First of all I acknowledge the encouragement given me in the Proechimys project by Heloisa Alberto Torres, Director of the Museu Nacional, Rio de Janeiro. I extend my thanks also to Stephen D. Durrant, of the University of Utah, for helpful corrections in the preparation of the manuscript; to Mrs. Virginia Cassell Unruh, for the preparation of the drawings of the skulls; to Miss Alice M. Bruce for assistance in drawing the maps; and to my daughter, Julieta, for help in assembling data and for typing.
Dr. Remington Kellogg, Curator of Mammals in the United States National Museum, and the late Dr. Wilfred H. [Osgood], formerly Curator Emeritus of the Department of Zoölogy in the Chicago Natural History Museum, generously permitted me to use their private lists of South American mammals. These lists contain much unpublished data, as for example, proof, in Kellogg's list, that Proechimys guyannensis (E. [Geoffroy] Saint-Hilaire, 1803) antedates P. cayennensis ([Desmarest], 1817). I register here my gratitude to both these zoölogists and acknowledge other critical assistance from Dr. Kellogg.
The John Simon Guggenheim Memorial Foundation awarded me a fellowship for which I am deeply grateful. This expression of the Foundation's interest in education and good neighborliness made possible the completion of the present paper.
Finally I desire to express my deepest gratitude to Professor E. Raymond Hall, Director of the Museum of Natural History and Chairman of the Department of Zoölogy at the University of Kansas whose untiring aid and guidance has enabled me to terminate this study.
[PALEONTOLOGY]
The only known, significant, fossil Proechimys comes from deposits in the limestone caves of Lagoa Santa, Minas Gerais, Brazil. These deposits, of Late Pleistocene or Recent age, were extensively studied by P. W. [Lund] and the results published in a series of French and Danish papers. F. [Ameghino] (1934:110) studied another fauna from a deposit of similar age in the cave of Iporanga, São Paulo, Brazil. Proechimys is recorded in his account under the inclusive specific name fuliginosus.
The molariform teeth of the fossil described by [Lund] (1841:pl. 21, fig. 14) shows its close relationship to the living form P. s. elegans ([Lund]) which still inhabits the same region. It belongs in the more specialized subgenus Trinomys which seems to have been derived from Proechimys. Trinomys has the main fold in the molars always greatly developed and the fold tends to set apart one lamina in the occlusal surface. The Lagoa Santa fossil, like some specimens of the living subspecies, has a small main fold in P4. However, the main fold is large in all upper molars and in the lower molariform teeth which are notably specialized in the extreme reduction of the number of counterfolds to only one.

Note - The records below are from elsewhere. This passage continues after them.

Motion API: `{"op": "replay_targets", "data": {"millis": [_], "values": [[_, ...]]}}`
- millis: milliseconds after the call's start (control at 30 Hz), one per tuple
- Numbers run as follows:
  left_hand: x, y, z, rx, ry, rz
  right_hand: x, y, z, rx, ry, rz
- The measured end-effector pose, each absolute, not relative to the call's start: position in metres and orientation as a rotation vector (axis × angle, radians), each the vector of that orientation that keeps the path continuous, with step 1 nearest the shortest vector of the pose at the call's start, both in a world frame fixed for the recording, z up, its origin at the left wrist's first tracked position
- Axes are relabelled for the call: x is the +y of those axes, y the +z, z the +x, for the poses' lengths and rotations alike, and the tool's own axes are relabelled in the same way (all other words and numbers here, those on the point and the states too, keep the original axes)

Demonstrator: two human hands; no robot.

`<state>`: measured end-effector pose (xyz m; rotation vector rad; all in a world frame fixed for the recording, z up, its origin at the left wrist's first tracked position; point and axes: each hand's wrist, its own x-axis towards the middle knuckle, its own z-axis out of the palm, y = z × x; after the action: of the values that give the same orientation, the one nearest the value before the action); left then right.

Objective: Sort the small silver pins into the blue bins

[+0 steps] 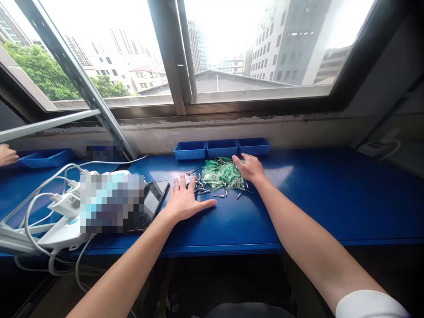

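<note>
A heap of small green plastic pieces [218, 175], shiny and flat, lies on the blue tabletop [225, 225]. Thin dark metal pins or bit-like parts [218, 196] are scattered around its near and left edges. My left hand [184, 198] rests on the table just left of the heap, fingers spread, thumb pointing right, nothing held. At the heap's right edge, my right hand [250, 167] reaches over the green pieces, thumb and forefinger apart. Its other fingers are partly hidden, and I see nothing gripped in it.
Three blue bins [221, 147] stand in a row behind the heap, against the wall. Left of my hand lie a dark phone [155, 198] and a white power strip [62, 232] with plugs and cables. Another person's hand [7, 155] shows at the far left near a blue tray [48, 158].
</note>
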<state>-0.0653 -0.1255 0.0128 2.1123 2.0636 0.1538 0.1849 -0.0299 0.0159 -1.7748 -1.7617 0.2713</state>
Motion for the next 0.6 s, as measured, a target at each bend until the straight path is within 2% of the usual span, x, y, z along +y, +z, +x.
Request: {"op": "replay_targets", "data": {"millis": [267,600], "values": [[-0.083,0.005,-0.041,1.900,0.313,2.231,-0.031,0.016,0.190,-1.731,0.529,-1.847],[-0.051,0.011,-0.022,1.696,0.462,2.504,-0.026,0.008,0.187,-1.918,0.329,-1.849]]}}
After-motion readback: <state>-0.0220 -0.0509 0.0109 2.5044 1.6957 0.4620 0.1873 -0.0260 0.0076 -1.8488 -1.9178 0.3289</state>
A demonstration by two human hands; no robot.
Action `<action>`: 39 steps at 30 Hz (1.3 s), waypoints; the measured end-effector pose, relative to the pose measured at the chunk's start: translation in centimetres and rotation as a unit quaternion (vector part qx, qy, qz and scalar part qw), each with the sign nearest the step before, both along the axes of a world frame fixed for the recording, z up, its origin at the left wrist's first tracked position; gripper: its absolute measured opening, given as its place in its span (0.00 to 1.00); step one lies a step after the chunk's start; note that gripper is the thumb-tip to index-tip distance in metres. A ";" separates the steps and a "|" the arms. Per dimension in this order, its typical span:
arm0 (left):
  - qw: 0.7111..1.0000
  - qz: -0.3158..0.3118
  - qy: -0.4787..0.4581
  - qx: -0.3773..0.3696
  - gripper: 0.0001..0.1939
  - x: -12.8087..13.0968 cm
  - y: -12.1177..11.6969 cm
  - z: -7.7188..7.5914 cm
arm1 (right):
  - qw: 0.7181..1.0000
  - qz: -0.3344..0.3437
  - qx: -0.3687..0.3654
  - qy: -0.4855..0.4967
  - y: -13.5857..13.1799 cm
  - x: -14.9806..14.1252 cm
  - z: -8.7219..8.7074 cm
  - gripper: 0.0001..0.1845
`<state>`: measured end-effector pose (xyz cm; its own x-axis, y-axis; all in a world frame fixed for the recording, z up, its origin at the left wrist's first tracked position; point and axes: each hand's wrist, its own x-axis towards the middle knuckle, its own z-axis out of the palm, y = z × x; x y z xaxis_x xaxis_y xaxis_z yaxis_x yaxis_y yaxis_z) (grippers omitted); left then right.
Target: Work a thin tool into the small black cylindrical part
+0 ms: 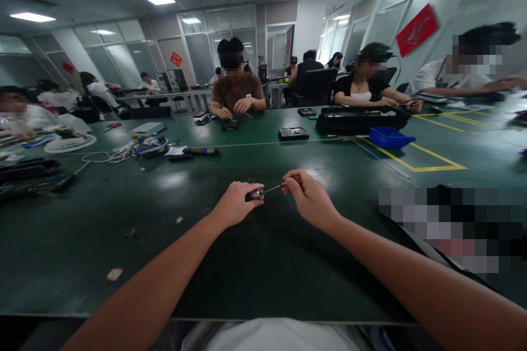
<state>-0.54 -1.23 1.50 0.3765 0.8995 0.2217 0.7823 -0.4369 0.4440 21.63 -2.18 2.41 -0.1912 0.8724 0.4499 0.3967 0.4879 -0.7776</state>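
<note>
In the head view, my left hand (237, 202) is closed around a small dark cylinder (258, 193) with a shiny metal ring at its end, which faces right. Most of the cylinder is hidden by my fingers. My right hand (307, 194) grips a screwdriver (272, 188) by its red handle. Its thin shaft points left, with the tip at the ringed end of the cylinder; I cannot tell whether it is inside. Both hands are above the green table (263, 274).
Ahead lie a hard drive (293, 133), a long black casing (362, 120) and a blue tray (390, 137). To the left are a dark pen-shaped tool (201, 151), tangled cables (150, 146) and a white fan grille (69, 143). A co-worker (236, 90) sits opposite.
</note>
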 end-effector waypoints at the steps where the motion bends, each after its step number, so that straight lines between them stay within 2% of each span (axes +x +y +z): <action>1: 1.000 -0.001 0.000 -0.001 0.22 0.0 0.0 0.0 | 1.000 -0.005 0.003 -0.003 0.0 0.0 0.0 0.10; 12: 1.000 -0.017 0.002 -0.007 0.24 -0.2 0.4 -0.8 | 0.999 -0.012 0.012 -0.029 -0.1 0.0 0.1 0.09; 18: 1.000 -0.004 -0.003 -0.010 0.23 -0.2 0.4 -0.6 | 0.997 -0.034 0.028 -0.055 0.2 0.1 0.0 0.09; 25: 0.998 0.020 -0.056 -0.009 0.15 -0.1 0.3 -0.6 | 0.997 -0.052 0.032 -0.046 0.3 0.3 -0.1 0.09; 31: 0.990 0.042 -0.132 -0.004 0.19 0.0 0.1 -0.4 | 0.998 -0.047 0.029 -0.041 0.3 0.4 -0.1 0.09; 35: 0.994 0.006 -0.110 -0.027 0.20 0.2 -0.3 -0.4 | 0.998 -0.048 0.023 -0.038 0.3 0.3 0.0 0.10; 39: 0.999 -0.025 -0.042 -0.024 0.18 1.0 -0.7 -0.8 | 0.998 -0.049 0.018 -0.041 0.3 0.2 0.1 0.09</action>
<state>0.43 -1.92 0.72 0.4033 0.8901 0.2122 0.7189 -0.4516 0.5284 21.88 -1.91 2.52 -0.1432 0.8723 0.4676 0.5047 0.4708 -0.7236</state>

One hypothesis concerning the evolution of the genus is that a more primitive group of Proechimys lived in all of the Central Plateau of Brazil in the Pleistocene Time. The climatic conditions at that time might have been such as to support large forests but, since the Pleistocene, these climatic conditions may have changed from humid to the present drier conditions, which support the dominant, savanna, floral climax. Actually the extinct fauna from the caves includes animals which have disappeared from the area and now live only in more humid areas, as for example Myocastor, which has shifted to the lowlands to the west and south.
Possibly climatic changes were responsible for the faunal shift from the region that is now a plateau in Central Brazil. This climatic change may have resulted from the gradual uplift of the eastern part of the continent. This uplift prevents part of the trade winds which come from the east from carrying the same amount of moisture inland as they did previously. In fact, the Andean revolution, even if it occurred as late as Late Tertiary, would have had no perceptible influence on the amount of water precipitated on the more eastern parts of the continent. [Oliveira] and [Leonardos] (1943:617) point out that after a Cretaceous submersion of the central part of Brazil, there was a general uplift. The authors (op. cit.:689) mention the presence of continental Cretaceous deposits in the Central Plateau of Brazil, in support of these changes, and state that "pelo menos em certas zonas do litoral a elevação do continente prolongou-se até o Pleistoceno."